#### What to work on:
Transcribe each line of the material exactly as it stands.
--- START ---
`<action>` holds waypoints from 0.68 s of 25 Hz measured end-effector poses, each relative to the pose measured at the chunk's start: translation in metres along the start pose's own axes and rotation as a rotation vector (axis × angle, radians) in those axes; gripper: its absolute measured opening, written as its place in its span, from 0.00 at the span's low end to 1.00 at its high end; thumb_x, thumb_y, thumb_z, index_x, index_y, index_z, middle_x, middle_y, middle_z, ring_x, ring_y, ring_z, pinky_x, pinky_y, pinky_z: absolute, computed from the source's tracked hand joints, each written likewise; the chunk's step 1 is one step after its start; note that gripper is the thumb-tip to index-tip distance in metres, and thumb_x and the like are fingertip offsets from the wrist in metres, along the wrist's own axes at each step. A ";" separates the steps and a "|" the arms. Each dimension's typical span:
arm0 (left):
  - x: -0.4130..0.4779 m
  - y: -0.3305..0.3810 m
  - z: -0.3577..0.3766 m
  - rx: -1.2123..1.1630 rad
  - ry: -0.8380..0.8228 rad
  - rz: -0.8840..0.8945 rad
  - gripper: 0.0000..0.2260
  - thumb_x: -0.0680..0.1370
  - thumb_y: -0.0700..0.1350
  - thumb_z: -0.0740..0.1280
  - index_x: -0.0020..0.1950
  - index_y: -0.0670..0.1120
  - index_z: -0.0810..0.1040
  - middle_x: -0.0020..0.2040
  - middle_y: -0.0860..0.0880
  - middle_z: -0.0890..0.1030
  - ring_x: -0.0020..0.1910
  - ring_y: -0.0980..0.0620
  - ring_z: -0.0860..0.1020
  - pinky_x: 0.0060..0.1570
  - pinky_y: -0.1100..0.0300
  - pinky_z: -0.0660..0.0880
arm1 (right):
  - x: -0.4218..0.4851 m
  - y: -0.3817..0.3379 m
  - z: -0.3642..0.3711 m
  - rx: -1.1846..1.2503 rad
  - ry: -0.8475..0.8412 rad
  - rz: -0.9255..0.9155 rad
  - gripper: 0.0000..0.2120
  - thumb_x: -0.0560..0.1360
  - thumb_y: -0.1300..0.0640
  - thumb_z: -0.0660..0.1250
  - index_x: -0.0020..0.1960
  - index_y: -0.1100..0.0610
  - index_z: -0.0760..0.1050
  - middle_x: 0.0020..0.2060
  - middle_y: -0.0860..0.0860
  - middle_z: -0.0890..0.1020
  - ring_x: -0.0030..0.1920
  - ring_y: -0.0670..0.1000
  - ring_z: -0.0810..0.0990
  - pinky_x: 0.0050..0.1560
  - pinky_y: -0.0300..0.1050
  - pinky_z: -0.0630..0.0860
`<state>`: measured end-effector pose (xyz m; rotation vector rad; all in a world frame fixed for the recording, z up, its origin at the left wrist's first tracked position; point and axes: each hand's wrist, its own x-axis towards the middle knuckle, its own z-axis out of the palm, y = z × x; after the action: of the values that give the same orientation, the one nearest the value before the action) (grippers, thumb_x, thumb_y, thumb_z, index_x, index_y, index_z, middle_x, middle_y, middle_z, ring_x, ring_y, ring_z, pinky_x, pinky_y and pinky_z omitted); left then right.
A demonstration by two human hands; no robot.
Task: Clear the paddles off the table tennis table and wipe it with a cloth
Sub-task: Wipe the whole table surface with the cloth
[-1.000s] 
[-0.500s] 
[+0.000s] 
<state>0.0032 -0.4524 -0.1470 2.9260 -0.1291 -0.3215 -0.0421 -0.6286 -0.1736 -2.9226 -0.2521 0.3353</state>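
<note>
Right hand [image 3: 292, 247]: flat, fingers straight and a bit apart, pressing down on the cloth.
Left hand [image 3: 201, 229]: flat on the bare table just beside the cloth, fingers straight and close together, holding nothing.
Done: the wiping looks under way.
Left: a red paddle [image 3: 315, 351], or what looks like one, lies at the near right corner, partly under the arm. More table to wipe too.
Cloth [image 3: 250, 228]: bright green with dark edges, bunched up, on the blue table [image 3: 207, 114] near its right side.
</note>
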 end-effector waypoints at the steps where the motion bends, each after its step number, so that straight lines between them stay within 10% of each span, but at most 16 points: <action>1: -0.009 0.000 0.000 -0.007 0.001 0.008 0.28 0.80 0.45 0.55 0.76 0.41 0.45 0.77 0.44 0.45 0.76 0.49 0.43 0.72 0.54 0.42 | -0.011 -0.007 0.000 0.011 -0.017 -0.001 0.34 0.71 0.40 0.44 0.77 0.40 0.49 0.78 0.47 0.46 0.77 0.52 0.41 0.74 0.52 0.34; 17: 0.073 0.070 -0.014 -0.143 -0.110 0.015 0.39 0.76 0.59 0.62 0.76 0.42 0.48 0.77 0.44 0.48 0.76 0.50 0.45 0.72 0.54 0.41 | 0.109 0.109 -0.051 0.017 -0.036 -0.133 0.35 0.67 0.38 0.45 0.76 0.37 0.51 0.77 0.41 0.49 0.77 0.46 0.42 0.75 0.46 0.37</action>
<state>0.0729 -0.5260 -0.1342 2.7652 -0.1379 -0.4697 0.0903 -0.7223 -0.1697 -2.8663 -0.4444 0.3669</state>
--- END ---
#### Output of the task:
`<action>` holds waypoints from 0.68 s of 25 Hz measured end-effector poses, each relative to the pose measured at the chunk's start: translation in metres along the start pose's own axes and rotation as a rotation vector (axis × angle, radians) in those axes; gripper: its absolute measured opening, written as its place in its span, from 0.00 at the span's low end to 1.00 at its high end; thumb_x, thumb_y, thumb_z, index_x, index_y, index_z, middle_x, middle_y, middle_z, ring_x, ring_y, ring_z, pinky_x, pinky_y, pinky_z: absolute, computed from the source's tracked hand joints, each written likewise; the chunk's step 1 is one step after its start; note that gripper is the thumb-tip to index-tip distance in metres, and thumb_x and the like are fingertip offsets from the wrist in metres, along the wrist's own axes at each step. A ";" separates the steps and a "|" the arms. Each dimension's typical span:
arm0 (left):
  - x: -0.4130..0.4779 m
  - y: -0.3305..0.3810 m
  - z: -0.3577..0.3766 m
  - rx: -1.2123..1.1630 rad
  - ry: -0.8380..0.8228 rad
  - rz: -0.8840..0.8945 rad
  - gripper: 0.0000..0.2260
  - thumb_x: -0.0680..0.1370
  - thumb_y: -0.0700..0.1350
  - thumb_z: -0.0740..0.1280
  - index_x: -0.0020..0.1950
  - index_y: -0.0670..0.1120
  - index_z: -0.0810..0.1040
  - middle_x: -0.0020..0.2040
  - middle_y: -0.0860..0.0880
  - middle_z: -0.0890..0.1030
  - ring_x: -0.0020..0.1910
  - ring_y: -0.0980..0.0620
  - ring_z: -0.0860..0.1020
  - pinky_x: 0.0060..0.1570
  - pinky_y: -0.1100..0.0300
  - pinky_z: -0.0660..0.0880
arm1 (right):
  - x: -0.4218..0.4851 m
  - y: -0.3817..0.3379 m
  - z: -0.3642..0.3711 m
  - rx: -1.1846..1.2503 rad
  - ry: -0.8475..0.8412 rad
  - rz: -0.9255..0.9155 rad
  - gripper: 0.0000..0.2120
  - thumb_x: -0.0560..0.1360
  - thumb_y: -0.1300..0.0640
  - thumb_z: -0.0660..0.1250
  - index_x: -0.0020..0.1960
  - index_y: -0.1100..0.0610
  - index_z: -0.0760..0.1050
  - middle_x: 0.0020..0.2060
  - middle_y: -0.0860..0.0860
  - middle_z: -0.0890..0.1020
  - ring_x: -0.0030..0.1920
  - ring_y: -0.0670..0.1000
  - ring_z: -0.0810..0.0990
  - pinky_x: 0.0050..0.1560
  - pinky_y: -0.0300..0.1050
  - pinky_z: -0.0630..0.0860
`<state>`: measured end-effector pose (xyz m; rotation vector rad; all in a world frame fixed for the recording, z up, its origin at the left wrist's first tracked position; point and axes: each hand's wrist, its own x-axis towards the middle knuckle, its own z-axis out of the palm, y = z × x; after the action: of the values that give the same orientation, the one nearest the value before the action) (grippers, thumb_x, thumb_y, thumb_z, index_x, index_y, index_z, middle_x, middle_y, middle_z, ring_x, ring_y, ring_z, pinky_x, pinky_y and pinky_z omitted); left then right.
A demonstration by two human hands; no robot.
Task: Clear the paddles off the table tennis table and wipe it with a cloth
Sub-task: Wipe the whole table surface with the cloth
[-1.000s] 
[-0.500s] 
[+0.000s] 
<state>0.0032 -0.4524 -0.1470 2.9260 -0.1291 -0.3215 -0.0421 -0.6286 -0.1736 -2.9226 -0.2521 0.3353</state>
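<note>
Right hand [image 3: 292, 247]: flat, fingers straight and a bit apart, pressing down on the cloth.
Left hand [image 3: 201, 229]: flat on the bare table just beside the cloth, fingers straight and close together, holding nothing.
Done: the wiping looks under way.
Left: a red paddle [image 3: 315, 351], or what looks like one, lies at the near right corner, partly under the arm. More table to wipe too.
Cloth [image 3: 250, 228]: bright green with dark edges, bunched up, on the blue table [image 3: 207, 114] near its right side.
</note>
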 end-effector waypoints at the steps where the motion bends, each after its step number, so that straight lines between them stay within 10% of each span, but at most 16 points: <action>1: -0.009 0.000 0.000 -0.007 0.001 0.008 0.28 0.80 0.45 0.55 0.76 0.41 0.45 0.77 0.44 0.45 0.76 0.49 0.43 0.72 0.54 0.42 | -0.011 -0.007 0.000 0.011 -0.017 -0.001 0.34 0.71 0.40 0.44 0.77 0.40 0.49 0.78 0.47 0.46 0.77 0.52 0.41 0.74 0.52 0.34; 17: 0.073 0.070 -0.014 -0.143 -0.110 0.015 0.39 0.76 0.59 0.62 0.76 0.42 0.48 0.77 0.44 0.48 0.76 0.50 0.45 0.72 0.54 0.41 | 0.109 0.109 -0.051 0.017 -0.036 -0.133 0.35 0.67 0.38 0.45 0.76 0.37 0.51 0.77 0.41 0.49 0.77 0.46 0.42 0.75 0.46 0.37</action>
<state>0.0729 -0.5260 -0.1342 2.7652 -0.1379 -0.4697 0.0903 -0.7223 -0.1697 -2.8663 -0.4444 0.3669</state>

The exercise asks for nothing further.